(Exercise) The goal here is an exact copy of the entries below, without their pictures.

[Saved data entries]
....

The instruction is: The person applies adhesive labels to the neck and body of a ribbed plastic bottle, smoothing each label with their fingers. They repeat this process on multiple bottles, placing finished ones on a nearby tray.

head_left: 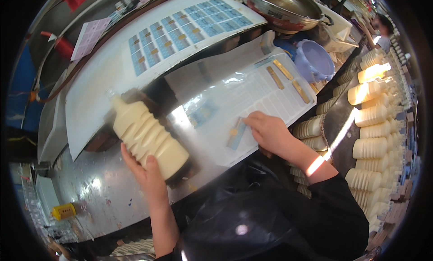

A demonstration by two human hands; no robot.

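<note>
My left hand (145, 173) is wrapped round the lower side of a cream-coloured ribbed plastic bottle (146, 137), which lies tilted above the metal table with its neck toward the far left. Between the fingertips of my right hand (270, 133) is a small blue label (236, 133) with a yellowish patch. It is held by its upper right edge, over a clear plastic-covered sheet (261, 98). Strips of gold labels (283, 69) lie on that sheet's far right part. The bottle and the hand on it are slightly blurred.
A white board (103, 80) carrying rows of blue labels (180, 33) slopes behind the bottle. At the back right stand a large metal pan (288, 10) and a lilac basin (314, 60). Many cream bottles (372, 148) are stacked at right. A yellow bottle (63, 211) lies at left.
</note>
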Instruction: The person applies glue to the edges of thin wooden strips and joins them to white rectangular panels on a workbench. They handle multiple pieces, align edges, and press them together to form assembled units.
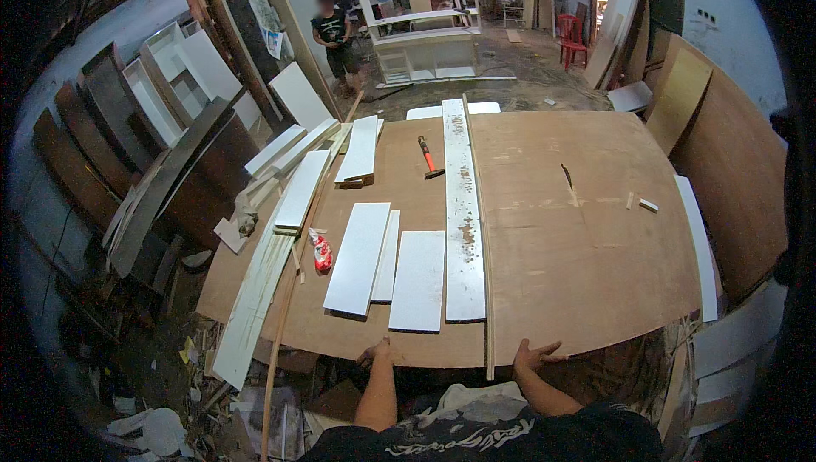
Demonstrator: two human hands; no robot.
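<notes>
My left hand rests at the near edge of a large brown plywood sheet, thumb apart from the fingers, which are partly dark against the edge. Farther right on the same edge lies my right hand, its fingers spread and holding nothing. Just beyond my left hand are a white board, a wider white board and a narrow white strip between them. A long, stained white board runs away from me, with a thin wooden strip along its right side.
A hammer with an orange handle and a red-and-white packet lie on the sheet. More white boards are stacked at left. Panels lean at right. A person stands beyond, near a white cabinet frame.
</notes>
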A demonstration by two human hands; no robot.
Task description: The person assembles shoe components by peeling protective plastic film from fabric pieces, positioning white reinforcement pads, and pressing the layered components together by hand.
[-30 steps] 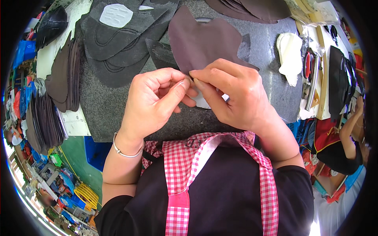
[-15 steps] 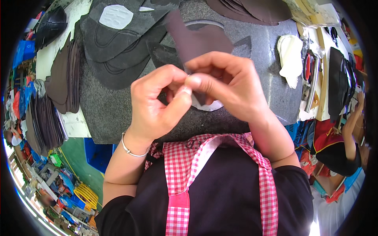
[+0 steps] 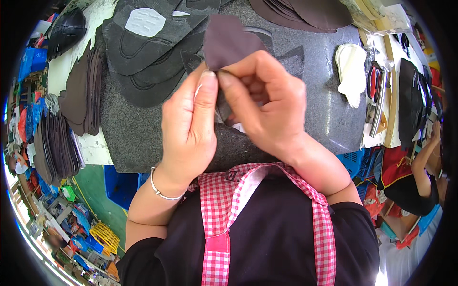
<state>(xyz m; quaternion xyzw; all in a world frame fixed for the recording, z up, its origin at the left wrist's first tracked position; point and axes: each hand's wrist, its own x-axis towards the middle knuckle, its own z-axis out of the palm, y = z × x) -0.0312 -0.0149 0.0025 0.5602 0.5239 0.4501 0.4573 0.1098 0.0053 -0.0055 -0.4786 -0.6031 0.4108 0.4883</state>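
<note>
A dark brown piece of leather-like material (image 3: 229,42) is held up over the grey work surface (image 3: 138,148). My left hand (image 3: 190,112) pinches its near edge between thumb and fingers. Close beside that grip, the thumb and forefinger of my right hand (image 3: 269,102) are pinched on the same edge. A thin white edge shows along my left thumb; I cannot tell what it belongs to. Beneath the hands, a black cut piece (image 3: 293,59) lies partly hidden. Overlapping black cut pieces (image 3: 138,90) lie to the left, with a white patch (image 3: 145,22) on top.
Stacks of dark brown pieces (image 3: 78,95) stand at the left edge, and more brown pieces (image 3: 310,12) lie at the far side. White cut pieces (image 3: 351,71) rest at the right, near a red-handled tool (image 3: 372,81). Another person's arm (image 3: 424,155) shows at the far right.
The brown piece has turned and shifted left, and now stands above my fingertips. My left hand has straightened its thumb along the edge; both hands have moved slightly left and away from me.
</note>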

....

(Your response)
The instruction is: The person applies adhesive labels to the neck and body of a ribbed plastic bottle, smoothing each label with their fingers. They repeat this process on multiple bottles, placing finished ones on a nearby tray.

head_left: 

A demonstration by two human hands; no robot.

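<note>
My left hand (145, 173) is wrapped round the lower side of a cream-coloured ribbed plastic bottle (146, 137), which lies tilted above the metal table with its neck toward the far left. Between the fingertips of my right hand (270, 133) is a small blue label (236, 133) with a yellowish patch. It is held by its upper right edge, over a clear plastic-covered sheet (261, 98). Strips of gold labels (283, 69) lie on that sheet's far right part. The bottle and the hand on it are slightly blurred.
A white board (103, 80) carrying rows of blue labels (180, 33) slopes behind the bottle. At the back right stand a large metal pan (288, 10) and a lilac basin (314, 60). Many cream bottles (372, 148) are stacked at right. A yellow bottle (63, 211) lies at left.
</note>
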Instruction: The person applies glue to the edges of thin wooden strips and joins them to white rectangular panels on a workbench. They handle multiple pieces, align edges, and press them together to form assembled units.
Demonstrator: two human hands; no robot.
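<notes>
My left hand rests at the near edge of a large brown plywood sheet, thumb apart from the fingers, which are partly dark against the edge. Farther right on the same edge lies my right hand, its fingers spread and holding nothing. Just beyond my left hand are a white board, a wider white board and a narrow white strip between them. A long, stained white board runs away from me, with a thin wooden strip along its right side.
A hammer with an orange handle and a red-and-white packet lie on the sheet. More white boards are stacked at left. Panels lean at right. A person stands beyond, near a white cabinet frame.
</notes>
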A demonstration by two human hands; no robot.
Task description: The person assembles shoe components by peeling protective plastic film from fabric pieces, positioning white reinforcement pads, and pressing the layered components together by hand.
[-30 steps] 
[-15 steps] 
[+0 steps] 
<state>(xyz m; quaternion xyzw; all in a world frame fixed for the recording, z up, its origin at the left wrist's first tracked position; point and axes: each hand's wrist, its own x-axis towards the middle knuckle, its own z-axis out of the palm, y = z × x) -0.0312 -0.0149 0.0025 0.5602 0.5239 0.4501 0.4573 0.1098 0.0053 -0.0055 -0.4786 -0.6031 0.4108 0.4883</state>
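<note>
A dark brown piece of leather-like material (image 3: 229,42) is held up over the grey work surface (image 3: 138,148). My left hand (image 3: 190,112) pinches its near edge between thumb and fingers. Close beside that grip, the thumb and forefinger of my right hand (image 3: 269,102) are pinched on the same edge. A thin white edge shows along my left thumb; I cannot tell what it belongs to. Beneath the hands, a black cut piece (image 3: 293,59) lies partly hidden. Overlapping black cut pieces (image 3: 138,90) lie to the left, with a white patch (image 3: 145,22) on top.
Stacks of dark brown pieces (image 3: 78,95) stand at the left edge, and more brown pieces (image 3: 310,12) lie at the far side. White cut pieces (image 3: 351,71) rest at the right, near a red-handled tool (image 3: 372,81). Another person's arm (image 3: 424,155) shows at the far right.
The brown piece has turned and shifted left, and now stands above my fingertips. My left hand has straightened its thumb along the edge; both hands have moved slightly left and away from me.
</note>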

No additional answer is needed here.